Friday, 8 February 2013
I've been exploring different ways of spinning multicoloured fibres and this post is about FRACTAL SPINNING.
This sounds as if it should involve lots of complicate maths, but thankfully it doesn't, it is a way of managing a multicoloured tops so that the colours show up well in the finished yarn and don't end up a disappointingly muddy mixture.
The story starts with a hand-dyed top - Choc Choc Cherry from easyknits.com. I had 80g left from a sock spining and knitting project completed about a year ago. The fibre is 80% merino, 20% nylon (to make it hard wearing for socks). This batch was custom dyed for me by Jon (easyknitter) because I ran out of the first batch before I finished the socks.
I split the tops in half along its length, and for the first (A) single I spun one half from one end, worsted style and quite high twist, to give a 30 wraps per inch singles. Each colour section was quite long and shaded gradually into the next colour.
For the second (B) single I split the other half of the tops, again along its length, into eight rovings.
Being careful to spin them all from the same end I spun them one after another to the same thickness and twist as the first singles. Because the roving was so much thinner the colour sections were a lot shorter, they followed the same sequence as in the first single but the sequence was repeated eight times.
Then I simply plied the two singles, putting in enough twist to create a balanced two-ply yarn measuring 16 wraps per inch. All the spinning and plying was done on an Ashford traveller using the 15:1 ratio, so it was easy to get the medium-high twist I was aiming for. I would have put in more twist if I had been making a sock yarn.

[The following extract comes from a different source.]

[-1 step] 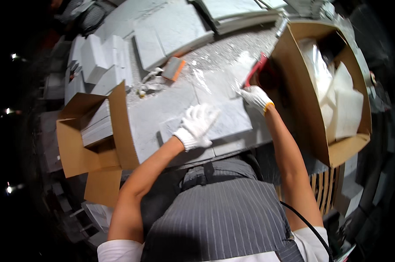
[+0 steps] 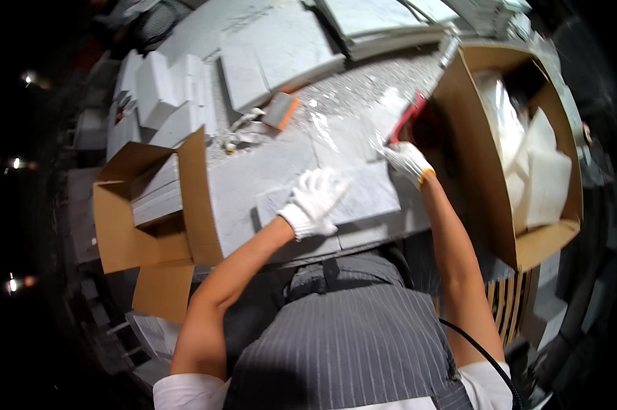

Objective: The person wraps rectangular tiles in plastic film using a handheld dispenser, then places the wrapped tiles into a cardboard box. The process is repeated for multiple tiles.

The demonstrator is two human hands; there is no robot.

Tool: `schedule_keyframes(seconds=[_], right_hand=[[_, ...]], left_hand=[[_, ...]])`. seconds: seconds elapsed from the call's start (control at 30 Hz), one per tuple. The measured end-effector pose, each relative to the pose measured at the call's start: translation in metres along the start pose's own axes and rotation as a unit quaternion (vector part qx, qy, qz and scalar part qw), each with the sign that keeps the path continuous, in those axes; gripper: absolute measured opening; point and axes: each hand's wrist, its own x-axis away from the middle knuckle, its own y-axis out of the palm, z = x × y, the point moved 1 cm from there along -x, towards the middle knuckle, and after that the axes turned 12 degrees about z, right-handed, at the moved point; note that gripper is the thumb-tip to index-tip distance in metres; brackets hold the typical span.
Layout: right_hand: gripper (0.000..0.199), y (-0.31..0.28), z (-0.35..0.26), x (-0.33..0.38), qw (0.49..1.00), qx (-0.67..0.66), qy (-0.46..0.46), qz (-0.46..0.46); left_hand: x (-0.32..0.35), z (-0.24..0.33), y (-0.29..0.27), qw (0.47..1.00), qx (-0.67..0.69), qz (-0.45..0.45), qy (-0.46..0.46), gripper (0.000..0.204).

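Observation:
My left hand [image 2: 316,199], in a white knit glove, lies flat with fingers stretched out on a white-grey marble tile [image 2: 371,198]. That tile rests on other tiles at the near edge of the work surface. My right hand [image 2: 409,162], gloved too, has its fingers curled at the lower end of a red tape dispenser [image 2: 409,116] with a dark round part. The dispenser leans beside the right-hand box, and its grip is partly hidden by my fingers. Shiny clear film lies just left of them.
An open cardboard box [image 2: 203,205] with white tiles inside stands at left. At right, a taller cardboard box [image 2: 469,164] holds white foam sheets [image 2: 549,184] and clear plastic. A grey-and-orange block [image 2: 281,111] and crumpled scraps lie beyond my left hand. Stacked marble slabs [image 2: 288,48] fill the back.
The whole view has shifted slightly, so the scene sits a little lower and further right. My left hand stays flat on the tile; my right hand remains by the red tape dispenser.

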Motion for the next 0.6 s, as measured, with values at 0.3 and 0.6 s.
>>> schedule_keyframes(seconds=[0.3, 0.6], right_hand=[[0.043, -0.008, -0.013, 0.009, 0.999, -0.003, 0.035, -0.018], [0.036, -0.006, -0.006, 0.018, 0.979, -0.175, 0.102, -0.037]], left_hand=[[0.002, 0.002, 0.006, 0.998, 0.001, 0.065, 0.024, 0.105], [0.011, 0.006, -0.004, 0.996, -0.019, 0.083, -0.019, 0.104]])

Where the two plies are the same colour it produces a section of 'solid' colour, but the
'A' colour is also combined with the other colours from the B single in sequence, giving different barber-pole effects,before the A colour changes and produces a different solid colour.
I knitted the hap shawl using Kate Davies' Northmavine Hap pattern, from her lovely book Colours of Shetland.

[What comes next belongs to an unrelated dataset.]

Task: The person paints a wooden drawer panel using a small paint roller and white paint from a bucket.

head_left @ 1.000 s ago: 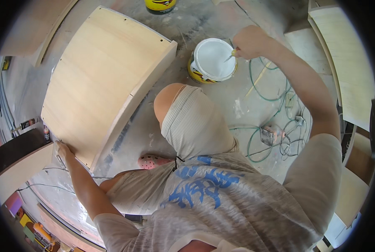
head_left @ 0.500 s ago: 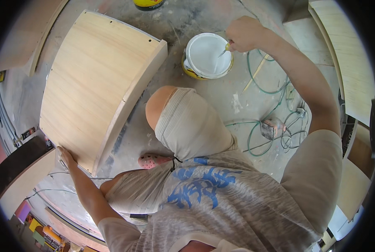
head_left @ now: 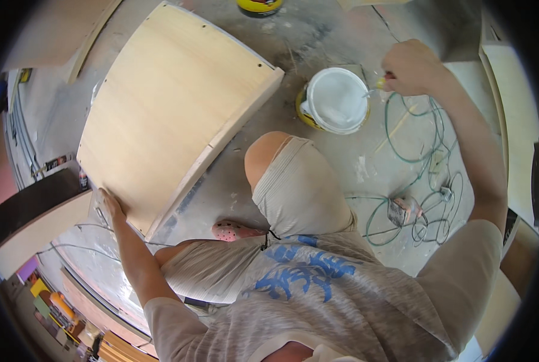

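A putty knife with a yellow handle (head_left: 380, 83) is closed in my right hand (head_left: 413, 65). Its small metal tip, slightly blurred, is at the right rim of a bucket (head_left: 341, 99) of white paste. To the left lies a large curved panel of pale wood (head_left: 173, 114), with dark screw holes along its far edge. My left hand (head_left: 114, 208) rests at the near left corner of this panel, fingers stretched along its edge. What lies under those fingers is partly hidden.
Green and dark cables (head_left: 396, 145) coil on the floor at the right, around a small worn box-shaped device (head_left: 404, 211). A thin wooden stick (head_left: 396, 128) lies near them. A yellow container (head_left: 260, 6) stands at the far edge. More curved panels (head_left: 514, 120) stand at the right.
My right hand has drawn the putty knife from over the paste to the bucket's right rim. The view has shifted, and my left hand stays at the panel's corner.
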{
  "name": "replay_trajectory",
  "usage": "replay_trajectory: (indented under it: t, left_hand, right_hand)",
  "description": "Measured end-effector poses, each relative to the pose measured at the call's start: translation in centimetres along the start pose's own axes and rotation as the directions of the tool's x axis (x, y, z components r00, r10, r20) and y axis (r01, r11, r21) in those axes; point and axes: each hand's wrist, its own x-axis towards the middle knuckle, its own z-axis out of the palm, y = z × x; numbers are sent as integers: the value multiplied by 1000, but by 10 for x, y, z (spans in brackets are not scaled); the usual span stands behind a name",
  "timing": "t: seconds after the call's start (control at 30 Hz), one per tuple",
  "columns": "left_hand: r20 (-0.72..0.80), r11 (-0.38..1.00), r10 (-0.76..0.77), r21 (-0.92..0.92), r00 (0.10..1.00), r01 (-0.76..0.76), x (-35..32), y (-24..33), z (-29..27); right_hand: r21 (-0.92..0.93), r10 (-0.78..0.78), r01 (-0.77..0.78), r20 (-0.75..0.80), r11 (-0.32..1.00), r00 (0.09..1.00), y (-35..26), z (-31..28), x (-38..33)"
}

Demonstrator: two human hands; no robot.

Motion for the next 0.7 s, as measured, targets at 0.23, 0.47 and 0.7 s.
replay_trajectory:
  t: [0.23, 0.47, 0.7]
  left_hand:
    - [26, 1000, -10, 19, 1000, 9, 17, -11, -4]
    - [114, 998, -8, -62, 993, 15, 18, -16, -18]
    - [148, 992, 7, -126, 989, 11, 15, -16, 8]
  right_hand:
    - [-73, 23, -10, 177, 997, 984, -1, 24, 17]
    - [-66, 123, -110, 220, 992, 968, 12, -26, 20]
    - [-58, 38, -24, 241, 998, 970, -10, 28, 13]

The original design has narrow stripes of five different colours, which is beautiful but means there are a lot of ends to sew in. My fractal yarn also gives a stripey effect which shows off the undulations of the Old Shale lace variation, but from a continuous yarn.
I had 318 metres of yarn so my hap is a bit smaller than Kate's design, which uses nearly 600 metres, but it is a fine size for a scarf or shoulder wrap.
After I blocked it I had fun taking photos of it outside in the snow.
I like the ones of it hanging against the wintery sky.